The current call is as follows:
closest_event, previous_events, next_events = Event.objects.closest()
The logic does currently work fine. I am about to convert my app. to render the Event data as JSON in the template so that I can bootstrap a backbone.js View on page load. I plan to use TastyPie to render a Resource server-side into the template. Before I refactor my code, it would be good to know my current approach is not considered bad practice.
This is how my app. currently works:
views.py
class ClosestEventsListView(TemplateView):
template_name = 'events/event_list.html'
def get(self, request, *args, **kwargs):
context = self.get_context_data(**kwargs)
closest_event, previous_events, next_events = Event.objects.closest()
context['closest_event'] = closest_event
context['previous_events'] = previous_events
context['next_events'] = next_events
return self.render_to_response(context)
models.py
from datetime import timedelta
from django.db import models
from django.utils import timezone
from model_utils.models import TimeStampedModel
class ClosestEventsManager(models.Manager):
def closest(self, **kwargs):
"""
We are looking for the closest event to now plus the 3 events either side.
First select by date range until we have a count of 7 or greater
Initial range is 1 day eithee side, then widening by another day, if required
Then compare delta for each event data and determine the closest
Return closest event plus events either side
"""
now = timezone.now()
range_in_days = 1
size = 0
while size < 7:
start_time = now + timedelta(days=-range_in_days)
end_time = now + timedelta(days=range_in_days)
events = self.filter(date__gte=start_time, date__lte=end_time, **kwargs).select_related()
size = events.count()
range_in_days += 1
previous_delta = None
closest_event = None
previous_events = None
next_events = None
position = 0
for event in events:
delta = (event.date - now).total_seconds()
delta = delta * -1 if delta < 0 else delta
if previous_delta and previous_delta <= delta:
# we have found the closest event.
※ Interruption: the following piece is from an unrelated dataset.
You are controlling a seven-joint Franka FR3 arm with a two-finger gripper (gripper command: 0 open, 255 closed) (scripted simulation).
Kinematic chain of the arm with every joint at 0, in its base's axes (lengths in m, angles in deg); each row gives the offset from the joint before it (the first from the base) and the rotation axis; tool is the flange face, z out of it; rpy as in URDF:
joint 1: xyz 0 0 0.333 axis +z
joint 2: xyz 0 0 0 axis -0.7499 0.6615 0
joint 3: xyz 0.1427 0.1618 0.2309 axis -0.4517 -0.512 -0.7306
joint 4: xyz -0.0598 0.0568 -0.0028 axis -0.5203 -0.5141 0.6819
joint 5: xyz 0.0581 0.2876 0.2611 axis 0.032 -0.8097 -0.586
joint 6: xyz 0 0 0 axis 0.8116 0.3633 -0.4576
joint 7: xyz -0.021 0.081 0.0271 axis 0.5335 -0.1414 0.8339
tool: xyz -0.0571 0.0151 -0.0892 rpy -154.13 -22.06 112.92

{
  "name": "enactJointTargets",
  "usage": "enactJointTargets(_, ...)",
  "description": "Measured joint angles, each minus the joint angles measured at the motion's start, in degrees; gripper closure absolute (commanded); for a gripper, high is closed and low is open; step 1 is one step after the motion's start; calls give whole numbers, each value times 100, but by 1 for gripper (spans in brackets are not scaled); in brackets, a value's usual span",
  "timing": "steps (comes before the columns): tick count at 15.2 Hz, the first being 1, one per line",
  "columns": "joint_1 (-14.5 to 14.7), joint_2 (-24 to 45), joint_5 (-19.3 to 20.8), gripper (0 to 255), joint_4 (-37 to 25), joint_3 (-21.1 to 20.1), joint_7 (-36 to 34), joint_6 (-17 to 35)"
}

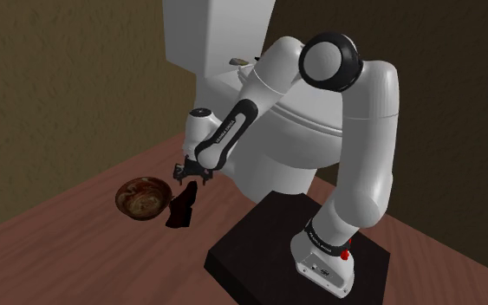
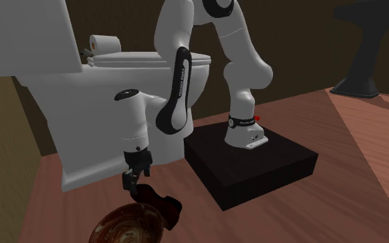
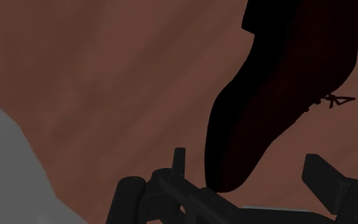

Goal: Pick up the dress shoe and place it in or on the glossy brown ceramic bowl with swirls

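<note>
1. Gripper: I see it hanging low over the wooden floor, close in front of the white toilet. In the wrist view its fingers stand apart and clasp nothing.
2. Dress shoe: dark, near black with a reddish cast. It lies on the floor directly under the gripper and just beside the bowl. I cannot tell whether shoe and bowl touch.
3. Key relation: in the wrist view one end of the dress shoe reaches into the gap between the fingers. It sits nearer one finger than the other and touches neither. The shoe's long axis runs away from the gripper, slanted but roughly crosswise to the line along which the fingers close. I judge that closing would therefore pinch the shoe across its narrow width.
4. Brown bowl: glossy, swirled inside, upright on the floor. It lies on the shoe's far side from the black stand.
5. Judgement: the grasp is not yet made. I would lower a little and centre the gap over the shoe before closing. After that, only a short lift and carry to the bowl remains.
</note>
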Motion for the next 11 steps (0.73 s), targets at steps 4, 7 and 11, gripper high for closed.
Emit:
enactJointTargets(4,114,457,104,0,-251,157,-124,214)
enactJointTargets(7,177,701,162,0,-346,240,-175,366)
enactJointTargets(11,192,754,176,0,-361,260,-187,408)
Now, based on
# position get events either size
next_events = events[:position-1]
previous_events = events[position:]
break
previous_delta = delta
closest_event = event
position += 1
return closest_event, previous_events, next_events
class Event(TimeStampedModel):
class Meta:
ordering = ['-date']
topic = models.ForeignKey(Topic)
event_type = models.ForeignKey(EventType)
title = models.CharField(max_length=100)
slug = models.SlugField()
date = models.DateTimeField(db_index=True)
end_time = models.TimeField()
location = models.ForeignKey(Location)
twitter_hashtag = models.CharField(null=True, blank=True, max_length=100)
web_link = models.URLField(null=True, blank=True)
objects = ClosestEventsManager()
def __unicode__(self):
return self.title
I don't think it's bad practice to return a tuple. The first example in the ModelManager docs returns a list.
Saying that, if you want to build a queryset instead then you could do something like this -
def closest(self, **kwargs):
# get the events you want
return self.filter(pk__in=([event.id for event in events]))
It's fine, even Django's own get_or_create does it. Just make sure it's clear to whoever's using the function that it's not chainable (ie doesn't return a queryset).